List:Internals« Previous MessageNext Message »
From:Weldon Whipple Date:September 17 2010 1:04am
Subject:Re: Seeking command syntax feedback (Still Re: Per-db binlogging)
View as plain text  
On Thu, Sep 16, 2010 at 6:15 PM, Davi Arnaut <Davi.Arnaut@stripped> wrote:
> On 9/16/10 6:28 PM, Weldon Whipple wrote:

<snip/>

>> I'll try to implement the START, SHOW and STOP commands in 5.5, and
>> see how it works. (On second thought, maybe I'll try to make
>> binlog-do-db a global variable in lieu of the START and STOP commands,
>> since I haven't tried it yet in this project. I guess I'll keep SHOW.)
>>
>> Hmmm... I wonder how a list of binlog-do-db's would work as a global
>> variable. ... And how would I detect that a db's binlogging is to be
>> stopped by examining the binlog-do-db global variable? (Would that db
>> just be missing from the list? I don't feel comfortable using
>> binlog-ignore-db to turn it off. ... If I wanted to subsequently turn
>> on per-db binlogging for that database, I'd have to remove it from the
>> binlog-ignore-db and add it back into binlog-do-db ...)
>
> If there are going to be dozens of different dbs to binlog, I would suggest
> using a table. Otherwise just keep a global string variable which is guarded
> by a mutex. See sys_vars.cc for examples of variables (grep for
> Sys_var_charptr) or use the plugin API.
>
> The system variable class also has hooks for reading and updating the
> variable, which means you can parse the string and store it in a more
> convenient format.. like in a hash table or something like.
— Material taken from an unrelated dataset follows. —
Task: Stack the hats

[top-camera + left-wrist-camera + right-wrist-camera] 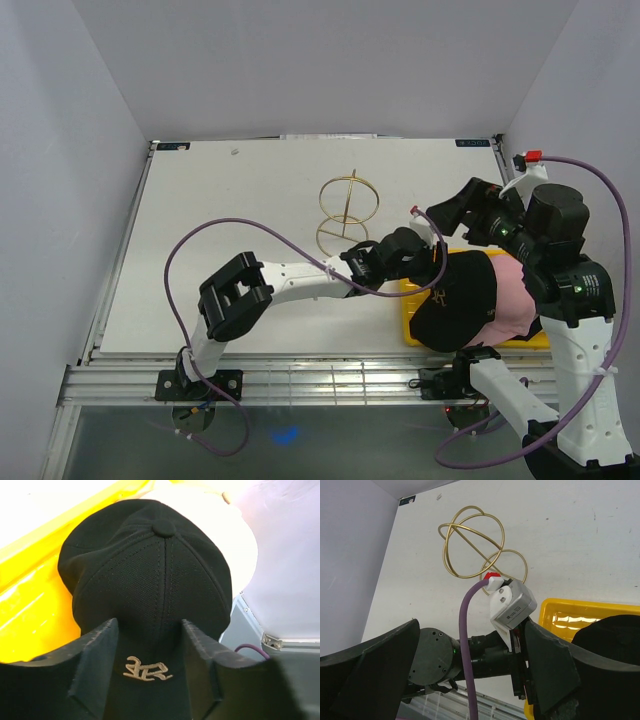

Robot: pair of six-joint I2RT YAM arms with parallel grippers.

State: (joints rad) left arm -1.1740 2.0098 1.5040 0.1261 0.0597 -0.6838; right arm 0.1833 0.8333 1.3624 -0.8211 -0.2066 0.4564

Yes, we could end up having dozen's of different databases being
binlogged--each destined for migration to another physical server.

When I came on board at my current company and was assigned to MySQL
nearly two years ago, my first exposure was to Google's userstatv2 and
Percona's related patches. My first assignments involved merging, then
enhancing those patches. They make heavy use of a hash, which is
manifested by a table in INFORMATION_SCHEMA, formatted in sql_show.cc.
 Since that time I've implemented quite a few "hacks," many of them
implemented the same way as USER_STATISTICS, CLIENT_STATISTICS,
TABLE_STATISTICS and INDEX_STATISTICS.

I had thought of doing it one more time with per-db binlogging: Using
a hash that contains information about each database that is being
logged. In several of the prototypes, the struct (defined in
structs.h--just like with userstatv2) also contained a reference to
the DB_BINLOG instance (inherited from MYSQL_BIN_LOG). Each instance
included a read/write mutex that was requested/released on entrance
to/exit from each member function (method). (Hmmm... I MIGHT have used
such a lock that existed in MYSQL_BIN_LOG, if I noticed such a lock).
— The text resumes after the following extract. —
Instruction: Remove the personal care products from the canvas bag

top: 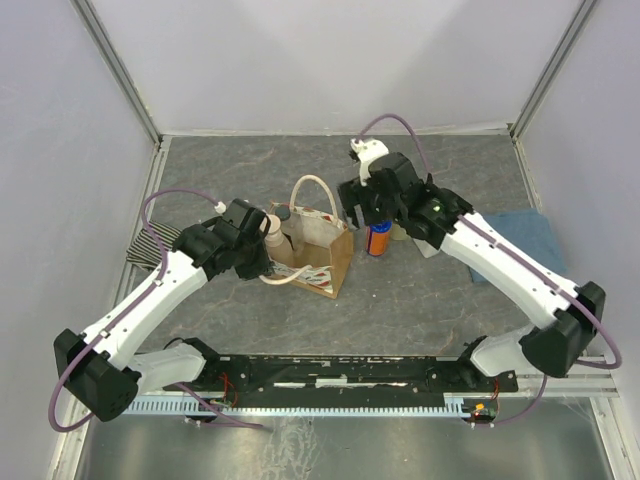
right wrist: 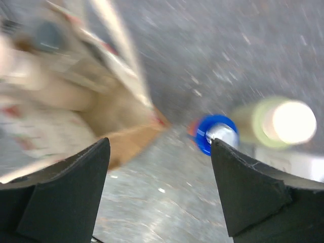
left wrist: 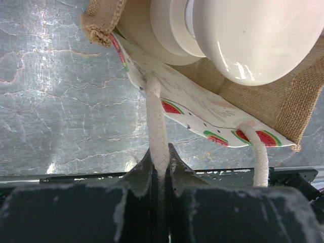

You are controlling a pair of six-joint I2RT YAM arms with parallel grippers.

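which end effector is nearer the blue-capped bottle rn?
Right. The right end effector, open, hovers just over the blue-capped bottle; the left end effector is across the canvas bag, shut on its handle.

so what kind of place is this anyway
Probably a lab robot test cell: plain pale walls with metal posts box in a grey table, a left arm and right arm are bolted at its near edge, and a canvas bag sits staged between them.

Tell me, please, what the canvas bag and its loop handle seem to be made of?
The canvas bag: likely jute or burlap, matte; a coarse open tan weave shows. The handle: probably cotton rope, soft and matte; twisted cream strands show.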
The HASH was part of a singleton DB_BINLOG_MGR, which handled all
DB_BINLOG requests.

It seems to work logically, but I wondered if the DB_BINLOG_MGR might
be a bottleneck. One of my more recent prototypes had a pointer in THD
that referenced the current instance of DB_BINLOG (that is referenced
in the HASH). I have to admit that I haven't thought it through
completely. I wanted to handle the case where the client issues a STOP
BINLOG request but threads might still be active for the specified
database. Rather than just delete the DB_BINLOG instance (which would
leave THD's pointing to unallocated memory somewhere), I thought of
having a flag that indicates if the instance is active or not. (The
STOP BINLOG request would indicate that the database should be no
longer binlogged.) That still seemed to have problems, so I considered
reference counting, with the DB_BINLOG instances commiting suicide
when the reference count reached 0.

I've even considered never releasing DB_BINLOG instances until mysqld
ends. (That doesn't seem like a good thing.)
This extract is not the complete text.